• _Instructions for the task_:
From the first line down to the one containing "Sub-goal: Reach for", reproduce the entries below exactly and leave out the pictures.

• _Input records_:
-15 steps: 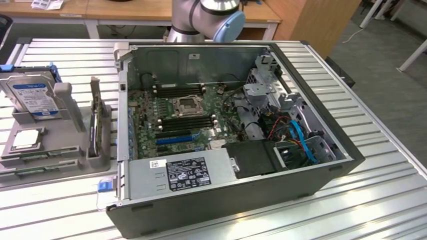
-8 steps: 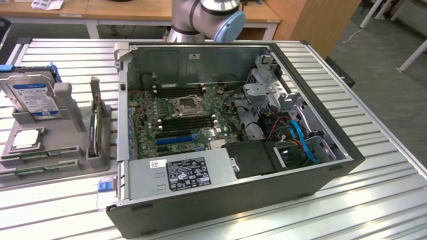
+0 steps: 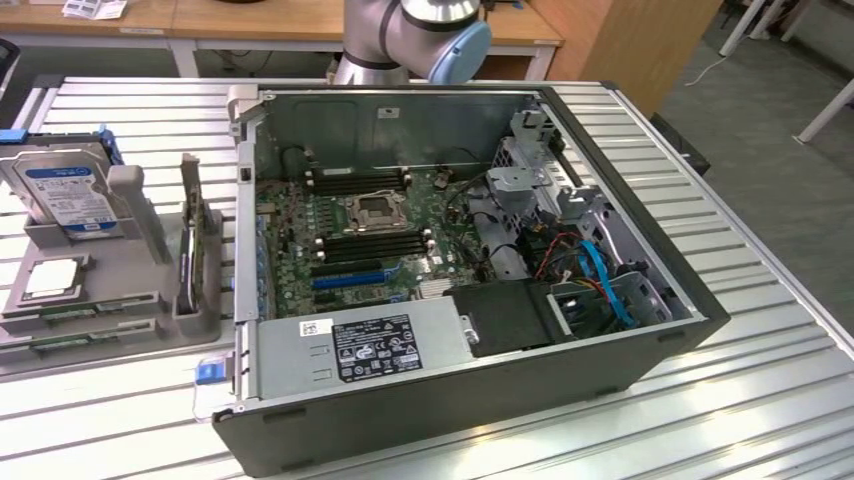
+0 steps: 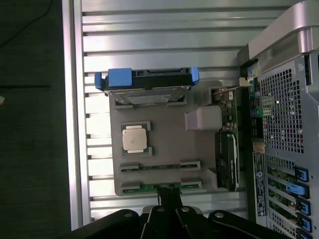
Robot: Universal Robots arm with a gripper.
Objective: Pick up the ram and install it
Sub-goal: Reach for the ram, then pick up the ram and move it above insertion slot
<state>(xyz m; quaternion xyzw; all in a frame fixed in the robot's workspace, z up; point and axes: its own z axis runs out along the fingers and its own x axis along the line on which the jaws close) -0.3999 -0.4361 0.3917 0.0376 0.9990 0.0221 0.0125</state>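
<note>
Two rams, thin green sticks, lie side by side in the grey tray's point(image 4: 164, 144) holders: one ram point(image 4: 159, 166) point(image 3: 60, 312) and a second ram point(image 4: 147, 187) point(image 3: 67, 340) beside it. My gripper point(image 4: 168, 193) hangs high above the tray, its dark fingers together and nothing between them, its tips lined up over the second ram in the wrist view. The open computer case point(image 3: 641, 345) lies on the table, with black memory slots point(image 3: 380, 245) next to the CPU socket point(image 3: 374, 212). The arm's point(image 3: 414, 35) upper part rises behind the case.
The tray also holds a silver CPU chip point(image 4: 135, 139), a hard drive point(image 4: 147, 79) in a blue bracket, and an upright card point(image 3: 198, 250). Inside the case are a power supply point(image 3: 367, 345), cables point(image 3: 601, 270) and drive cages. The slatted metal table point(image 3: 747, 400) surrounds everything.
</note>
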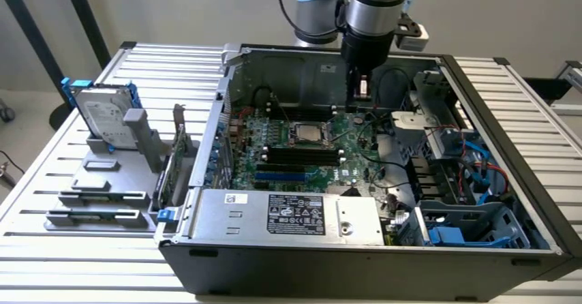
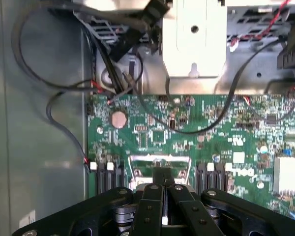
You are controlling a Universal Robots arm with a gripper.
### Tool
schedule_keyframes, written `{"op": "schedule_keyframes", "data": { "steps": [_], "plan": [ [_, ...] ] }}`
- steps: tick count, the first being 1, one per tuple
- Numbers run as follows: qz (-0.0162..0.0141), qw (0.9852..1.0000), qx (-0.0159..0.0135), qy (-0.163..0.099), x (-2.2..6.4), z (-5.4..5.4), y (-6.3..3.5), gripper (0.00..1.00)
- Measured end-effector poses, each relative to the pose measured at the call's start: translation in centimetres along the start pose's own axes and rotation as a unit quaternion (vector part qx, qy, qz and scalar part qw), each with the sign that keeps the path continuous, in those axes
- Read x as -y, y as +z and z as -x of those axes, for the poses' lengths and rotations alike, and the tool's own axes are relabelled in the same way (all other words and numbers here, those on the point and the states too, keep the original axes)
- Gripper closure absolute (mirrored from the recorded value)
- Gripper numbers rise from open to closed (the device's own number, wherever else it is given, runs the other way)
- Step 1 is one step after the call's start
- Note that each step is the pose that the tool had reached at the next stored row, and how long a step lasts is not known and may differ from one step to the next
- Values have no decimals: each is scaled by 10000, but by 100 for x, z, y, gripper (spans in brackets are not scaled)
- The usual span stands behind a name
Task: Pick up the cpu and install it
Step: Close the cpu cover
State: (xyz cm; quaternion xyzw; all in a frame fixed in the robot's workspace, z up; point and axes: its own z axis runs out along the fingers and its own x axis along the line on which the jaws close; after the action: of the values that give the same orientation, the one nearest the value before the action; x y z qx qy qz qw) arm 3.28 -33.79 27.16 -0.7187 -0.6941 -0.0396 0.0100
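While your fingers (image 2: pixel 151 199) stand pressed together tip to tip, they hang over the motherboard (image 1: pixel 355 155), just beside its socket (image 1: pixel 290 133). You'll find the cpu (image 1: pixel 311 134) lying flat in that socket near the motherboard's middle, silver top up. It is square, with its edges parallel to the motherboard's edges. Along one edge of the motherboard, the power supply (image 1: pixel 218 215) carries a black-and-white label (image 1: pixel 296 214), and white lettering (image 2: pixel 242 172) marks the motherboard itself; neither can be read.

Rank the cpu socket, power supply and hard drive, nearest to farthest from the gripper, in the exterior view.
From the gripper:
1. cpu socket, on the motherboard beside it.
2. power supply, along the case's near side.
3. hard drive, outside the case, exterior view's left.
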Motion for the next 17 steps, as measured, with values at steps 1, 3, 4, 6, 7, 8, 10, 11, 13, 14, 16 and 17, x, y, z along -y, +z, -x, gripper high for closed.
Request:
{"op": "schedule_keyframes", "data": {
  "steps": [1, 3, 4, 6, 7, 8, 10, 11, 13, 14, 16, 17],
  "plan": [
    [-2, 10000, -9, 1, -45, 5, 2, 89],
    [-6, 10000, -24, 2, -132, 14, 5, 89],
    [-6, 10000, -30, 2, -166, 20, 7, 89],
    [-8, 10000, -47, 2, -205, 30, 23, 89],
    [-7, 10000, -54, 0, -216, 36, 34, 89],
    [-8, 10000, -60, -4, -225, 42, 47, 89],
    [-9, 10000, -70, -13, -238, 54, 73, 89],
    [-10, 10000, -74, -21, -241, 59, 88, 89],
    [-12, 10000, -82, -50, -241, 67, 120, 89],
    [-14, 9999, -87, -71, -240, 70, 134, 89],
    [-19, 9999, -104, -117, -239, 72, 161, 89],
    [-20, 9998, -116, -138, -239, 73, 174, 89]
  ]
}}
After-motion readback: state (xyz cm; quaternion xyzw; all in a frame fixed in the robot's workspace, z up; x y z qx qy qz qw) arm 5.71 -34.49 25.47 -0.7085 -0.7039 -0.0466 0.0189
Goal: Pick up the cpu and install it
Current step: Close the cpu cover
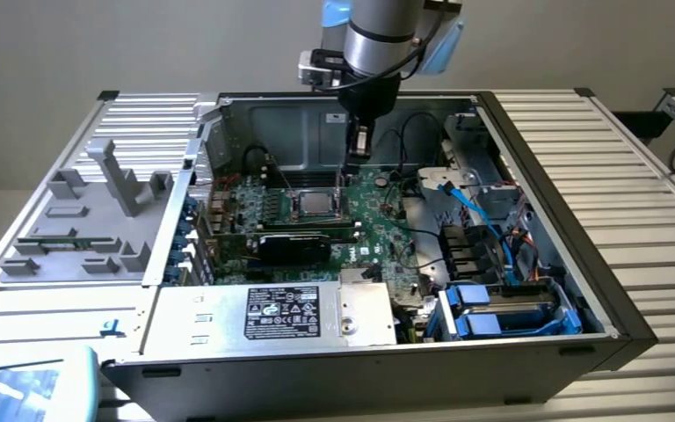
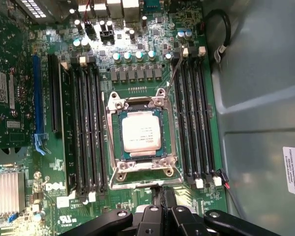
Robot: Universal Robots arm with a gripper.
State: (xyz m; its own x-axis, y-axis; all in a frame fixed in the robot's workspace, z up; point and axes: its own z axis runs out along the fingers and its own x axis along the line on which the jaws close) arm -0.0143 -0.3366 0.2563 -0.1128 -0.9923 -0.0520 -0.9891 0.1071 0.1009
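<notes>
- Tool hangs inside the open computer case, at about one o'clock from the cpu in the exterior view. Its fingers are closed together and have hold of nothing.
- Desk, ribbed and pale, carries the whole job. A grey moulded fixture lies on it at nine o'clock from the case.
- Computer case lies on its side with the cover off, so the inside faces up.
- Power supply, a silver box with a label, fills the case's six o'clock edge in the exterior view. Blue cables bunch at about four o'clock.
- Motherboard, green, covers the case floor. Long memory slots run on either side of the socket.
- Socket frame, bright metal, surrounds the chip. I cannot tell whether it is latched.
- cpu lies flat in the socket, near the middle of the board, with its silver top up. The tool's tips are close to the frame but not touching the chip.
- Handling, as I judge it: the chip is light, thin and stiff, and its smooth metal top is likely slippery. The underside contacts would be fragile. The best hold is on two opposite edges, kept level — never pressing on the face.
</notes>
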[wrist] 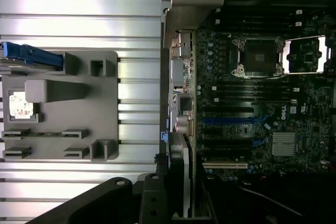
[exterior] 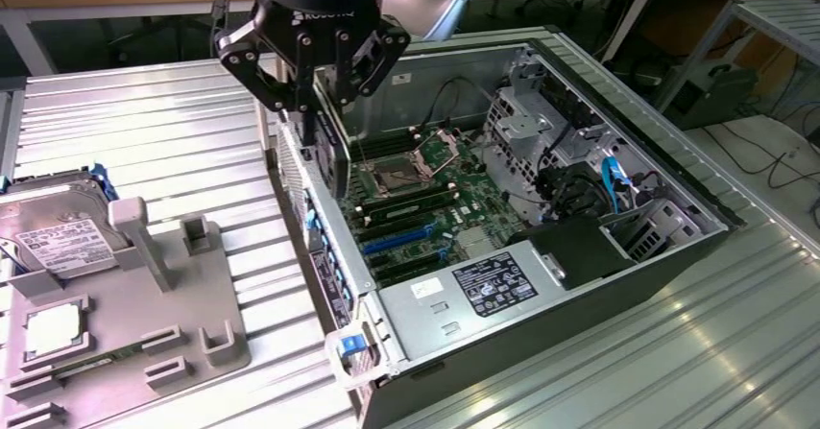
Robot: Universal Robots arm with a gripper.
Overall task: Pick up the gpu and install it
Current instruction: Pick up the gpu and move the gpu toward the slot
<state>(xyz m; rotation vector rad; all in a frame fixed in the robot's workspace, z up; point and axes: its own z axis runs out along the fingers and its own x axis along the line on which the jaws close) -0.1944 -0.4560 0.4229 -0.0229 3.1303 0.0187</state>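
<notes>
The gpu (exterior: 330, 151) is a thin dark card hanging edge-down, with my gripper (exterior: 315, 98) shut on its upper edge. It hovers over the rear wall of the open computer case (exterior: 666, 247), on the exterior view's left side of the case, above the motherboard (exterior: 443, 199). The blue and black expansion slots (exterior: 397, 245) lie lower down on the board. In the wrist view the gpu (wrist: 180, 174) appears edge-on between my black fingers (wrist: 152, 198), next to the case's rear wall and near the blue slots (wrist: 231, 120).
A grey fixture tray (exterior: 192, 323) on the ribbed metal table (exterior: 167, 131) holds a silver hard drive (exterior: 58, 232) and a small square chip (exterior: 52, 328). Inside the case are the open CPU socket (exterior: 391, 175), drive cages (exterior: 539, 112), cables and a power supply (exterior: 494, 285).
</notes>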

• _Response_:
-15 steps: 
-8 steps: 
+0 steps: 
+0 steps: 
Robot: Universal Robots arm with a gripper.
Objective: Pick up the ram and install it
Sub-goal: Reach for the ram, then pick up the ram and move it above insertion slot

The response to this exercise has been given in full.